The company was organized as the Black River and St. Lawrence Railway.
Construction was contracted to the Row, Fields & Co., of Brockville, Ontario.
Construction began on April 29, 1869 and continued through October, and resumed in 1870.
Iron was quite expensive at the time, and the railroad was constructed with wooden rails.
In 1882, The New York state Railway Commission report noted that the railway was not in operation, and that the original wooden rails had been removed.

Its locomotive was a 16-ton 0-4-0 w/4 wheel tender built September 1869 by the Smith & Porter Locomotive Works in Pittsburgh, Penna. c/n 50.

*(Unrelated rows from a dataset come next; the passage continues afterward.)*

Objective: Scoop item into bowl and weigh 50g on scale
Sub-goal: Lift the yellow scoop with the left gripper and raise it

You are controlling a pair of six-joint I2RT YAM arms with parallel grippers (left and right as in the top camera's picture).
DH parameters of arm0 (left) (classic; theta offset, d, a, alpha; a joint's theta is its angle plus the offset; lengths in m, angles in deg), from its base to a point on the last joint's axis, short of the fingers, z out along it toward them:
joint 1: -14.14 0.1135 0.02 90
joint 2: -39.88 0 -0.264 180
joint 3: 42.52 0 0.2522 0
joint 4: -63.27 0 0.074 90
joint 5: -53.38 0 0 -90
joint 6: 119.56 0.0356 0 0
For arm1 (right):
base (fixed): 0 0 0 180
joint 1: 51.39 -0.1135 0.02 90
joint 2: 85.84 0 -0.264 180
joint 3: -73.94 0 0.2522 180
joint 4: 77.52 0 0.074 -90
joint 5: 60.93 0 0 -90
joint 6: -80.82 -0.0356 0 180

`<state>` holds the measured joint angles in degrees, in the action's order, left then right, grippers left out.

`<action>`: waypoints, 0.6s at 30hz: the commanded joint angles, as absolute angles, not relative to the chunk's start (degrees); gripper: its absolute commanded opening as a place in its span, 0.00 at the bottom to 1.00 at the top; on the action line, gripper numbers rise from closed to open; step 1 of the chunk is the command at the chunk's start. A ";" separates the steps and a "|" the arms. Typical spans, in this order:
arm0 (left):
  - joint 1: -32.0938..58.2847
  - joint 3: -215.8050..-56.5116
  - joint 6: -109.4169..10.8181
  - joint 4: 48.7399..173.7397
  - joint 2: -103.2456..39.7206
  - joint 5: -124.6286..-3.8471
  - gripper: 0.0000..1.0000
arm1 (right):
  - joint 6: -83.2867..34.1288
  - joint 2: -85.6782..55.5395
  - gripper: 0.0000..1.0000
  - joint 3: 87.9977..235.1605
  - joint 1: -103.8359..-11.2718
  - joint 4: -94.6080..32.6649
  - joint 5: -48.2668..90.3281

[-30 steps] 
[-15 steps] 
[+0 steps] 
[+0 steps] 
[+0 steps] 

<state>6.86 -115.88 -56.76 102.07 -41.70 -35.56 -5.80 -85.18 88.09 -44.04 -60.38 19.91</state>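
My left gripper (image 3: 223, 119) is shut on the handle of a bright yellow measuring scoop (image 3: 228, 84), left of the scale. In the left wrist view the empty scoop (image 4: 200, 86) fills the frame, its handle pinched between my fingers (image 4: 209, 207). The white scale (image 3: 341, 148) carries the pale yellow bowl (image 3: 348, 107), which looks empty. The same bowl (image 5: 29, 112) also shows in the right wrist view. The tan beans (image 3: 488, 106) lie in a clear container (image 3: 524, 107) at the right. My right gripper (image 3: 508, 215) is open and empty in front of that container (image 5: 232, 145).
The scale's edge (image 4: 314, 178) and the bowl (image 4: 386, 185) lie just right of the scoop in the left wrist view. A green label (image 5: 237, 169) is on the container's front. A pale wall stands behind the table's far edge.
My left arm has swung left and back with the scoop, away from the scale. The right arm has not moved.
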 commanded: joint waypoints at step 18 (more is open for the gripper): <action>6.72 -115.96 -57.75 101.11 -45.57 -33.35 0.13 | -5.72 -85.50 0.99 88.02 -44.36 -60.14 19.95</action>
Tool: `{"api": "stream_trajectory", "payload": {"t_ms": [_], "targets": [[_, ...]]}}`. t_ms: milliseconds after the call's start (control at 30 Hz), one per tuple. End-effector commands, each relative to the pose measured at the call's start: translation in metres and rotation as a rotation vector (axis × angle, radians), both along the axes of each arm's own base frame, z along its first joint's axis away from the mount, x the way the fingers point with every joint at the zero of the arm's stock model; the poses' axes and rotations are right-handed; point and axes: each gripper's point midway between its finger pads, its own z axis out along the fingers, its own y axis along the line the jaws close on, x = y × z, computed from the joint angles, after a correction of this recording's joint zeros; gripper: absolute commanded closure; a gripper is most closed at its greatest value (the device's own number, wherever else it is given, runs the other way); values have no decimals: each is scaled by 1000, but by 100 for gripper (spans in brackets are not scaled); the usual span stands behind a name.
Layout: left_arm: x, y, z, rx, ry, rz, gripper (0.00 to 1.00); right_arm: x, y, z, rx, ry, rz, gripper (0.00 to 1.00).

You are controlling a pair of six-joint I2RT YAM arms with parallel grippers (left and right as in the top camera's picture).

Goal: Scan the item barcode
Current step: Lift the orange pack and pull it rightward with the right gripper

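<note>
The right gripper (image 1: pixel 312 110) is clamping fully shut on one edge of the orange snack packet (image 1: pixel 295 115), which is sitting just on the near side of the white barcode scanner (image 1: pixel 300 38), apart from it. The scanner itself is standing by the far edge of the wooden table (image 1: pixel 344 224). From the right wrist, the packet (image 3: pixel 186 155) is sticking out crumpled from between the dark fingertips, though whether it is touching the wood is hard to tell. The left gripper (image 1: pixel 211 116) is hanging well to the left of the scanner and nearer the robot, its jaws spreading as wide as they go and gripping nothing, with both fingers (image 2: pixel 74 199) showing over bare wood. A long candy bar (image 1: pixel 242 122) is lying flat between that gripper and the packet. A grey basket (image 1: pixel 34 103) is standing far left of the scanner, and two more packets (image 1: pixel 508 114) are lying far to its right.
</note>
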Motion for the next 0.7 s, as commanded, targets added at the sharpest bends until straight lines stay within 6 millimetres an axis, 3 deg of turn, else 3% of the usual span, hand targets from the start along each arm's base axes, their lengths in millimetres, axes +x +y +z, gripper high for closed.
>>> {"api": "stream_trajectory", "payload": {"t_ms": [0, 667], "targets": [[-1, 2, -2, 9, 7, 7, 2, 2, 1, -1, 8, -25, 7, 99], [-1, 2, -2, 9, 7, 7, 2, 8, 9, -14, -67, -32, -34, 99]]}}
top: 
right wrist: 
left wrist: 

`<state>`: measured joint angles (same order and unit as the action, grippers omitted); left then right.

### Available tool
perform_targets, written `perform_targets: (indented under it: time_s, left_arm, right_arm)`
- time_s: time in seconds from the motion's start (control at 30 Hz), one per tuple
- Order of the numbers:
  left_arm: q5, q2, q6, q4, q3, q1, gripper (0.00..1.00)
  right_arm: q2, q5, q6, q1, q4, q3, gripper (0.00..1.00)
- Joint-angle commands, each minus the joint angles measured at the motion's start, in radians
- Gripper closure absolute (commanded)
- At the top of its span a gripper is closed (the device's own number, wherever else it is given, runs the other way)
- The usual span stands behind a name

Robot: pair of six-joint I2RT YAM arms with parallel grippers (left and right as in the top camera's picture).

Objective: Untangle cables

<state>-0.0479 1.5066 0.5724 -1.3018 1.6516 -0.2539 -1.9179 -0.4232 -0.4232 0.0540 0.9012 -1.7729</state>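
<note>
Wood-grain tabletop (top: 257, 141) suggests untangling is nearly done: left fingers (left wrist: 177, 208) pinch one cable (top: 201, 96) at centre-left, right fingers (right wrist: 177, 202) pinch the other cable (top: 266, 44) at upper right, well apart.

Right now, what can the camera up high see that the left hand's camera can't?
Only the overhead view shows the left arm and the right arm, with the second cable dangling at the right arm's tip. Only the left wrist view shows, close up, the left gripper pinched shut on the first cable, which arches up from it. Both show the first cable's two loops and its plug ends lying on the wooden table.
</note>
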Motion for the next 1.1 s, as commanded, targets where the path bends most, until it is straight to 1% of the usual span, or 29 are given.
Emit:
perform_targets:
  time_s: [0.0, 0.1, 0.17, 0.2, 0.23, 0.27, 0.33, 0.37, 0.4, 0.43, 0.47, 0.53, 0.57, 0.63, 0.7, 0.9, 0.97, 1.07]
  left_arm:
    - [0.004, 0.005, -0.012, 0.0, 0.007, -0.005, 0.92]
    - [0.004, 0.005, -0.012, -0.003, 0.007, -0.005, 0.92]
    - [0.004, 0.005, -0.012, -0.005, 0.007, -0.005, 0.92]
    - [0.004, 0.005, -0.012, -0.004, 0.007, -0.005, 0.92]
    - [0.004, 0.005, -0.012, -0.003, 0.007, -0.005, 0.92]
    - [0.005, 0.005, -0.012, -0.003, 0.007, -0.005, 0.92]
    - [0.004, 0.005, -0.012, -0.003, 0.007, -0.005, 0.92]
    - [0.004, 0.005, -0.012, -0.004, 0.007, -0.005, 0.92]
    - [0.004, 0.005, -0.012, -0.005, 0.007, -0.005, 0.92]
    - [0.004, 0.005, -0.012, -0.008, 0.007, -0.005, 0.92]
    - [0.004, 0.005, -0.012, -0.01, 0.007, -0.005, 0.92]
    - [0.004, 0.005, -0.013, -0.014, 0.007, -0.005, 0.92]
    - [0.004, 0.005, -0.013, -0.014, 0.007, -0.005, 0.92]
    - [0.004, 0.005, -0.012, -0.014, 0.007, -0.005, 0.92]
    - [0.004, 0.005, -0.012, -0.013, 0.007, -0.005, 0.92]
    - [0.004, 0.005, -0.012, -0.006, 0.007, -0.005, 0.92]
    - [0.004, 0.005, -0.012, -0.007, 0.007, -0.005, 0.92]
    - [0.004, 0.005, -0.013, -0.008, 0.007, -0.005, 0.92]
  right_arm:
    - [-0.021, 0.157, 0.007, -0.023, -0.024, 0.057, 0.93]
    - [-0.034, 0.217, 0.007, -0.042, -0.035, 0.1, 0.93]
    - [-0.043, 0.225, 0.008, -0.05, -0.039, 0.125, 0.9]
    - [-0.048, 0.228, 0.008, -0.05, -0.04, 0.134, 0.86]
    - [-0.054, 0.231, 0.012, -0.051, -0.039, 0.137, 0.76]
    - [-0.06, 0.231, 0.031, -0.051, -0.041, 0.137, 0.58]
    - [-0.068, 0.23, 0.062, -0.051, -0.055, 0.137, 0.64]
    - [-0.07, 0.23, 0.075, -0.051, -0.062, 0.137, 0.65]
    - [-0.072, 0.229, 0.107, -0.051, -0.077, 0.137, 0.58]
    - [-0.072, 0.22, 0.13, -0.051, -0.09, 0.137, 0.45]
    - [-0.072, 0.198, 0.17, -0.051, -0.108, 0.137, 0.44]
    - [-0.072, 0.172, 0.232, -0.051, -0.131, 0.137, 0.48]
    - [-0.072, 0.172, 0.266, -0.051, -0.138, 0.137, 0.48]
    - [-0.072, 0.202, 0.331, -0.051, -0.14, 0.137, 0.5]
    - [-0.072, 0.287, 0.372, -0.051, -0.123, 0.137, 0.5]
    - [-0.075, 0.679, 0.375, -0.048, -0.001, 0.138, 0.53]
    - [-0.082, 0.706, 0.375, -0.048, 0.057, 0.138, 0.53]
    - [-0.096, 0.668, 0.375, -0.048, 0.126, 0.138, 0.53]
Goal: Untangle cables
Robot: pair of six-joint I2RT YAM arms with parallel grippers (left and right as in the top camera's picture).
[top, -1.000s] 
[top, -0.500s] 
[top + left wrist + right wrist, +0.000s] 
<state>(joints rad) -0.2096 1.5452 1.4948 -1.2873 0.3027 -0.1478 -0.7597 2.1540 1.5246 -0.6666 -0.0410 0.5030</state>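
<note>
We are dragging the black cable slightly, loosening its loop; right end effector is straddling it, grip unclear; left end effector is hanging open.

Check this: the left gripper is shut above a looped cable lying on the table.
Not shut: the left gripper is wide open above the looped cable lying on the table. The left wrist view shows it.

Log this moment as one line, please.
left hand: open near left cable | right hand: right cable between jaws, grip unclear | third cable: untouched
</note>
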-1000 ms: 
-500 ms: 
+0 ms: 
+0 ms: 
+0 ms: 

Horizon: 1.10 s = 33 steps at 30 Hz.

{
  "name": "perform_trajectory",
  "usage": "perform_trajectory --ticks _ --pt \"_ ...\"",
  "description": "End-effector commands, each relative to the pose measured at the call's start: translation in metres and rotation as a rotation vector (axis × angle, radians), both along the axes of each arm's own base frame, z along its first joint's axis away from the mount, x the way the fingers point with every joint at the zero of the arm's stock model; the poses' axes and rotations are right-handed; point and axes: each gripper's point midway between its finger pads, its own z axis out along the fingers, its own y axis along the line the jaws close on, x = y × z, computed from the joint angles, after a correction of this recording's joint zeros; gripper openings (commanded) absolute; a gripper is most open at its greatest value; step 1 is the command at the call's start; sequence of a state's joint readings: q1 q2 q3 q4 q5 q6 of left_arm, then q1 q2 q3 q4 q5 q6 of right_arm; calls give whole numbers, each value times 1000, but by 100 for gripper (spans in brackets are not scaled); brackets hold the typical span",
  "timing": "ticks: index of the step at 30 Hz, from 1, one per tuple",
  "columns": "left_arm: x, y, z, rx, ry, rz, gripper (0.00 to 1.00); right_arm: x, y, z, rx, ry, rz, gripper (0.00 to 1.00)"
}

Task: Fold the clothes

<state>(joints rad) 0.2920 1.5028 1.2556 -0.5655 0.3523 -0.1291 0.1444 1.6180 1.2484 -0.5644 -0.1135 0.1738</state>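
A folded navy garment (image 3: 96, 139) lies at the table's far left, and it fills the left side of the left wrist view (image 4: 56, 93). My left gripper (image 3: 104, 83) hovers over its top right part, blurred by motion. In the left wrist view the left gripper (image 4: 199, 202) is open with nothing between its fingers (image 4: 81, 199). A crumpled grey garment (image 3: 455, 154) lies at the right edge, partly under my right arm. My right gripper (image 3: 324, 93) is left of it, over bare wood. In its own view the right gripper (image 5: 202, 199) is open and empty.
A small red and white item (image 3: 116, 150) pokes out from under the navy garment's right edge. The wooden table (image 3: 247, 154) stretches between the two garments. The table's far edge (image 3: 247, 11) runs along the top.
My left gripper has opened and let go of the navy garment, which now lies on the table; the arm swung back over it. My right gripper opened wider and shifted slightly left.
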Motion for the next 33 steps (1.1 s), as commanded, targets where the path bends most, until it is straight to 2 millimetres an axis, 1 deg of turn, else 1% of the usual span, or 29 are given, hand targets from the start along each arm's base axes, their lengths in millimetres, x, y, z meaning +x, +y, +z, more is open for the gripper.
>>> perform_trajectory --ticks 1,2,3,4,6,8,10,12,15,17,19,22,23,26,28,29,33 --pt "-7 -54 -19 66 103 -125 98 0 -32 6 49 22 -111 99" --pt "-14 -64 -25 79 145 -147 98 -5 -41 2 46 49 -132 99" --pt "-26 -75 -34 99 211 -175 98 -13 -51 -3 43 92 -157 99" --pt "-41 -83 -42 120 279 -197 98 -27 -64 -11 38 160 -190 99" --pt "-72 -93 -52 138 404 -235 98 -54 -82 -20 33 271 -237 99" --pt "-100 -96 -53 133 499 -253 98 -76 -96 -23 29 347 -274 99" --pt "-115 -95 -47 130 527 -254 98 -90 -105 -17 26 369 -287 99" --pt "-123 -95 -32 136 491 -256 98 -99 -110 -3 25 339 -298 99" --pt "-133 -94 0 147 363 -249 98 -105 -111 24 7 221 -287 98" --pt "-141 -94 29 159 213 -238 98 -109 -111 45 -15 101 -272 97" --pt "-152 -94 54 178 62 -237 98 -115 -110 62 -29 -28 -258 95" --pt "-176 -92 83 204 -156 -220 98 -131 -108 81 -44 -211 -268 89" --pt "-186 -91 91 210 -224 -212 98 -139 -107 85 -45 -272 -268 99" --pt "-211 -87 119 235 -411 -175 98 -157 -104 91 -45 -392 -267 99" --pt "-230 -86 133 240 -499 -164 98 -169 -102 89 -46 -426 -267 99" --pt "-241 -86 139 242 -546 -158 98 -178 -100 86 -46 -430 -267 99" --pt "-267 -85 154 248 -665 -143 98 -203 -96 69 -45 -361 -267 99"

It burned wood and had fancy (possibly gold & white) striping around the red tender tank which carried the name "PIONEER" on its sides.
"B.R.& St.L.R.R." was lettered in the fancy elongated oval panel under the cab window.
The stack was of a funnel shape.
The tender had a 120" frame with a 112" tank and 33" wheels for wood rails, and arrived in August 1869.
There is a builder photo in the Harold K. Vollrath Collection.

The company was reorganized as the Carthage and Adirondack Railway in the spring of 1883 after a mine owner in Jayville acquired the Black River and St. Lawrence Railway.
He planned to extend the rails from Little River in St. Lawrence County to Jayville.
Construction of the extension was completed in 1889.